Scrape data from JSON with Octoparse
FollowIn version 7.2, you can now use JSON extraction for faster and more reliable data extraction. We will show you exactly how to use this feature in this tutorial.
What is JSON?
JSON stands for JavaScript Object Notation. JSON is a lightweight data exchange format that is widely used because it is smaller, faster, easier to parse and read than XML, effectively improving network transmission efficiency.
Why should you use JSON extraction?
- Faster data extraction as Octoparse doesn't have to load images and other information
- Fewer anti-extraction restrictions on some websites
How to use JSON Extraction in Octoparse?
In this tutorial, we will scrape data from a list page on Walmart using JSON extraction with Octoparse as a simple example.
1. First, we'll need to identify the correct URL containing the JSON file we would like to scrape
- Open the web page in the Chrome browser
- Right-click the page and select "Inspect"
- Click "Network" and select "XHR"
- Refresh the page and check if the URLs loaded and shown up in "XHR" contain JSON files
If a URL contains a JSON file, you'll find "json" listed in the "content-type" in "Headers".
- Find the JSON file which contains the data we want to scrape
You can select "Preview" to preview the JSON data. In this case, we would like to scrape product information, and thus we want the JSON file with product information.
- Copy the URL containing the targeted JSON file
The URL is "Request URL" in "Headers", which is: https://www.walmart.com/search/api/wpa?el=sponsored-container-bottom-1&type=product&min=2&max=20&placementId=1145x345_B-C-OG_TI_2-20_HL-BOTTOM&platform=desktop&bucketId=&moduleLocation=bottom&zipCode=94066&isZipLocated=true&sMode=0&pageType=search&customerId=2DC7B9C9052A1369-60000104C00000E4&vtc=WDA-vOofwJ8UtA5N-A1r9M&uid=6ed59512-38e3-409c-ac96-cccdc745720f&rviItems=32703709%2C11070434%2C16674418&itemsAddedToCart=0&viewportHeight=507&viewportWidth=1920&userLoggedIn=false&showBrand=false&pageId=na&pageNumber=1&keyword=pens&taxonomy=6735581_4705218&persistControls=true&isTwoDayDeliveryTextEnabled=true&mloc=bottom&module=wpa
Let's take a look at how to identify the correct URL in action.
2. Open the URL containing the targeted JSON file in Octoparse
- Copy and paste the URL containing the JSON file into Advanced Mode
- Select the box for "Extract from JSON" and click "OK" to refresh the page in Octoparse
You can see the JSON data in a tree structure, which can be expanded or collapsed as needed.
3. Select the data for extraction and start extraction
- Select the data in the tree structure
"productId" and "productName" are selected as an example.

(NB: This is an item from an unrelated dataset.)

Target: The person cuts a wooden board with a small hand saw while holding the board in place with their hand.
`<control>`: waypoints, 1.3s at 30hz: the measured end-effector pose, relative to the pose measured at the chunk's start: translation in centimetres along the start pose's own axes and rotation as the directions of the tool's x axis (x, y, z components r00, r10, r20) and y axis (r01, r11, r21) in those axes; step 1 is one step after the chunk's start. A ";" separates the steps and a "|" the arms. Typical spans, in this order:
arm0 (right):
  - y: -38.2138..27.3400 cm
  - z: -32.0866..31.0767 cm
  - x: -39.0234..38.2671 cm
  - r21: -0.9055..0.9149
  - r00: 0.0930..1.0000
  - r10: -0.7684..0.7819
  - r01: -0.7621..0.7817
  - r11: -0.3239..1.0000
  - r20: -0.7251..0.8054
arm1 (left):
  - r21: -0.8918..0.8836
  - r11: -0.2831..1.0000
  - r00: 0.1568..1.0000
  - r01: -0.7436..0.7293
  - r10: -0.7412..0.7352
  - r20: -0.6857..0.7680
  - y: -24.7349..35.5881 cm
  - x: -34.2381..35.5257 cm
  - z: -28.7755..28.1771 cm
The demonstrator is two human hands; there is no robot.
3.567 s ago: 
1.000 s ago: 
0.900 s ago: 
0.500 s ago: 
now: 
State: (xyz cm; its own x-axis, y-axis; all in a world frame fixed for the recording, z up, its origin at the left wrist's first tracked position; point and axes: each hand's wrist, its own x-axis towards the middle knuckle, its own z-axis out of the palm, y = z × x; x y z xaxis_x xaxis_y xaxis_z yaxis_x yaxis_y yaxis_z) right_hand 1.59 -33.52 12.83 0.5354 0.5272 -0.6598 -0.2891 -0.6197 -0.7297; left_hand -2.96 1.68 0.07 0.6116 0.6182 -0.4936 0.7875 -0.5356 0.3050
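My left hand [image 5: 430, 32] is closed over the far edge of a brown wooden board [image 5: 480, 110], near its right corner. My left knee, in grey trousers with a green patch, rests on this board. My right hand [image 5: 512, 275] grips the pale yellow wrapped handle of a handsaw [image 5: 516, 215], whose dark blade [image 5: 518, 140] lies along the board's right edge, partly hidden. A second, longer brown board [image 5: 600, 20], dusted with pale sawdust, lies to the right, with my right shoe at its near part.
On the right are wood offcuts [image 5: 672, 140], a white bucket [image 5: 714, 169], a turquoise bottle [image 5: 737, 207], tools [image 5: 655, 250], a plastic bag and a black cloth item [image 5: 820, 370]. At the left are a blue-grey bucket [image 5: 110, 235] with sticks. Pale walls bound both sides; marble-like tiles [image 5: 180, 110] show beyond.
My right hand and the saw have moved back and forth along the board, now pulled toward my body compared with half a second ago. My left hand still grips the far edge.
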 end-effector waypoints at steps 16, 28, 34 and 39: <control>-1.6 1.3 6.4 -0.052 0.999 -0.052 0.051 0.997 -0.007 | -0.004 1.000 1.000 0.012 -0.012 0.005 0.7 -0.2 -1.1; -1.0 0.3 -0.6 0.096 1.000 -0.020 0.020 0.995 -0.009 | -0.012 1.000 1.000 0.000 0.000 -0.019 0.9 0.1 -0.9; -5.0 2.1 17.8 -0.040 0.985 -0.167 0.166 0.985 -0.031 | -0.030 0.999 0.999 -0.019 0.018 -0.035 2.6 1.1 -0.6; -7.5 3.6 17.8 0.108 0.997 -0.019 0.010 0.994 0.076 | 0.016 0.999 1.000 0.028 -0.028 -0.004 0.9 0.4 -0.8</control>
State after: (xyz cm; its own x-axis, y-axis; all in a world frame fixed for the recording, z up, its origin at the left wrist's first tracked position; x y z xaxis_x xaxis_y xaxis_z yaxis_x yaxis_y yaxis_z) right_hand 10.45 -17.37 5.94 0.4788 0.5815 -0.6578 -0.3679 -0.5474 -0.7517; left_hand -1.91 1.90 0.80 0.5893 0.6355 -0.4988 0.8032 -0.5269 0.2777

- Click "Extract data" and Octoparse will automatically generate a loop item to scrape all the "productId" and "productName" in the tree
- Click "Start Extraction" on the upper left side
- Select "Local Extraction" to run the task on your computer, or select "Cloud Extraction" to run the task in the Cloud (for premium users only)
Tips! If you want to set up JSON request, check "Extract from JSON" first then refer to the options at the bottom. |